§ **What you will do**: Look through the data below for the line with "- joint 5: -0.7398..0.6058" and the line with "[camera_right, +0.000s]", then transcribe exactly from the first through the second, leaving out all pictures.
══════
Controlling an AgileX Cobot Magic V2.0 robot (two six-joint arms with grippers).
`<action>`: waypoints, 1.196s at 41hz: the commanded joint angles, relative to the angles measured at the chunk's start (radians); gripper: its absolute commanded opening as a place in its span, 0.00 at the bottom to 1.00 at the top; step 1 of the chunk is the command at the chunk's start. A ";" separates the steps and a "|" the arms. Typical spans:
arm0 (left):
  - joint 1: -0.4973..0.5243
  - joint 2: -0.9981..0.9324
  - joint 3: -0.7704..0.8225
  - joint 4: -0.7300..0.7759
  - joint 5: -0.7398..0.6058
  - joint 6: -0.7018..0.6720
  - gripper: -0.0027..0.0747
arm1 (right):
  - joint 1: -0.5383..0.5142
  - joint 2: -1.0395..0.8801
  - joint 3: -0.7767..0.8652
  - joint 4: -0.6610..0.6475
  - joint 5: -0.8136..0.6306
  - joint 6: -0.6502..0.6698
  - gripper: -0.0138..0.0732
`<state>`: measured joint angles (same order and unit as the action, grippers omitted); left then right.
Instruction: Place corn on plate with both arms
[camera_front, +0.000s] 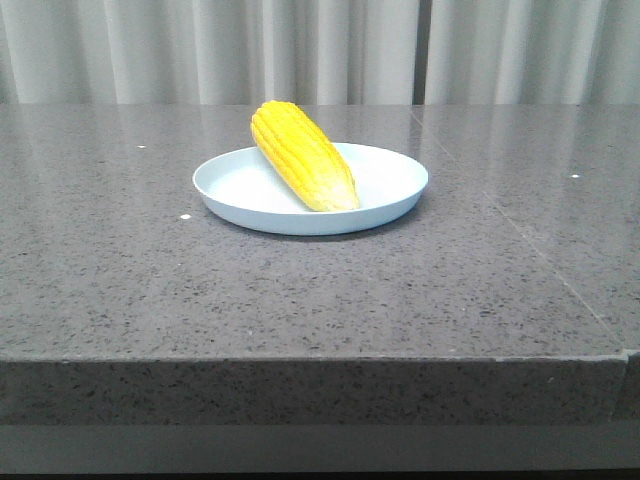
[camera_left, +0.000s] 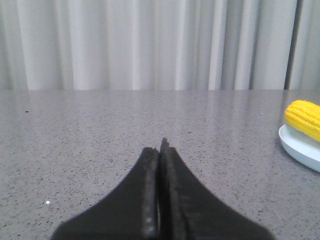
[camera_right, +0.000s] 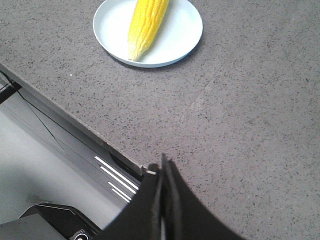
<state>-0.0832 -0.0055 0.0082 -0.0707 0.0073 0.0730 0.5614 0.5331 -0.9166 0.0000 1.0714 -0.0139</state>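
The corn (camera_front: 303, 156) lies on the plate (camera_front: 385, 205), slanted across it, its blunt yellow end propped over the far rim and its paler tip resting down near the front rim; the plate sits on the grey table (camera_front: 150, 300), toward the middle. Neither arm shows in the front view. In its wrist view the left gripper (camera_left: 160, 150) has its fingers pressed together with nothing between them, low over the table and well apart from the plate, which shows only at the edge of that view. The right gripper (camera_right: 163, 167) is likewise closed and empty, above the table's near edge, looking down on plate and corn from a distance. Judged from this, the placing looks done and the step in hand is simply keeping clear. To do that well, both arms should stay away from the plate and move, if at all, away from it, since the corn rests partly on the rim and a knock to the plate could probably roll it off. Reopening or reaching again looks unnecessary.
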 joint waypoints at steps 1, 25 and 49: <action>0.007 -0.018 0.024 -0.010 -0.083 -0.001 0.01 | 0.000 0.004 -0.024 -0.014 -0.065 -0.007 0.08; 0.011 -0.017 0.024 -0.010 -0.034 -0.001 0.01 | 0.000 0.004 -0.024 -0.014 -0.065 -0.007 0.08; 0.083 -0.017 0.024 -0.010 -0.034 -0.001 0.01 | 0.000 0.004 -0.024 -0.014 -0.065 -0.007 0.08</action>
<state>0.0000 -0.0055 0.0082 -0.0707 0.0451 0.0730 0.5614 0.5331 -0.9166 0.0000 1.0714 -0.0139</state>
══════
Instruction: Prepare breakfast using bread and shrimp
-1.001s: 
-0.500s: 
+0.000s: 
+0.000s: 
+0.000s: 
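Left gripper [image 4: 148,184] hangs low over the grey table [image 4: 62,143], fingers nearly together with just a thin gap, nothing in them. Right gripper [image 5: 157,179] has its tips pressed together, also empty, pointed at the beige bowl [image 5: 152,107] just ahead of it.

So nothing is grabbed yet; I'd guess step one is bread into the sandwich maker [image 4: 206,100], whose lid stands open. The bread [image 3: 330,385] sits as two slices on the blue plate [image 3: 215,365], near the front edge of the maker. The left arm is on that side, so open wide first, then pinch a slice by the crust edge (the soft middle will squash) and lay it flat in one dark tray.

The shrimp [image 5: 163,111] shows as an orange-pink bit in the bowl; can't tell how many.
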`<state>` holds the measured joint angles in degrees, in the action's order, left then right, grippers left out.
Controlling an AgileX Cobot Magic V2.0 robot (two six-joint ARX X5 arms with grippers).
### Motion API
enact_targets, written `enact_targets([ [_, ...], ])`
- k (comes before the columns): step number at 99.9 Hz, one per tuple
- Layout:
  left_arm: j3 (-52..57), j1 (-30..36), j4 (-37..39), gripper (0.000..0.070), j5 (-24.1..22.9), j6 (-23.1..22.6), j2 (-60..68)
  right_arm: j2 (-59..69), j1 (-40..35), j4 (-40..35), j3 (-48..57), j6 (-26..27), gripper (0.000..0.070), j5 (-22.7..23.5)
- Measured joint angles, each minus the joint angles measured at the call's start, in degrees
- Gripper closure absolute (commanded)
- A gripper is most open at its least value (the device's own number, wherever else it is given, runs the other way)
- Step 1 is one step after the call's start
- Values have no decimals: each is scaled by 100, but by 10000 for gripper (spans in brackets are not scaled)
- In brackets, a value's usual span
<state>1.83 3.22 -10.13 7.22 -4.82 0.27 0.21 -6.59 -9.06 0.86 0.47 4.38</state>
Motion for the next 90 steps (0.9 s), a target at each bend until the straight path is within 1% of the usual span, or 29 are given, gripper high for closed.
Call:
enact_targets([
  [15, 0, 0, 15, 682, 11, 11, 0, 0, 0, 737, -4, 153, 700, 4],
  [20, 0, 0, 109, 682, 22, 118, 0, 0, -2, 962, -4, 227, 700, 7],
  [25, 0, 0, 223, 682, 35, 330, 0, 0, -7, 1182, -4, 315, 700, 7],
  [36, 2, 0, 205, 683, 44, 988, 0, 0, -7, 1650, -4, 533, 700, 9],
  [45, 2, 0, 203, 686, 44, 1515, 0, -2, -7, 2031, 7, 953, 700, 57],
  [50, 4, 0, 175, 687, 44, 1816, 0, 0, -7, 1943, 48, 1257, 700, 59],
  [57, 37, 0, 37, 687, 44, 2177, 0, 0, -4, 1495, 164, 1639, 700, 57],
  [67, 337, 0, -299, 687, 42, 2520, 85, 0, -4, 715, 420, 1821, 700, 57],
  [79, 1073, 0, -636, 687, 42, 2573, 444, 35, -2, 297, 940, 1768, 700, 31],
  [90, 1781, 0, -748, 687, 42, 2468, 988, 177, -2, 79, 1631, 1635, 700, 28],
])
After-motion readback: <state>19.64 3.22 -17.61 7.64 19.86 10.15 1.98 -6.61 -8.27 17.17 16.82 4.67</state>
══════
§ **Your response**:
  - joint 5: -0.7398..0.6058
  - joint 6: -0.7018..0.6720
  - gripper: -0.0027..0.0747
arm1 (right):
  - joint 1: -0.5383..0.5142
  - joint 2: -1.0395..0.8801
  - joint 3: -0.7767..0.8652
  - joint 4: -0.6610..0.6475
  - joint 5: -0.8136..0.6306
  - joint 6: -0.6502..0.6698
  - gripper: -0.0138..0.0732
`<state>`: measured joint angles (same order and unit as the action, grippers omitted); left then right.
Instruction: Place corn on plate with both arms
[camera_front, +0.000s] 
[camera_left, +0.000s] 
[camera_right, +0.000s] 

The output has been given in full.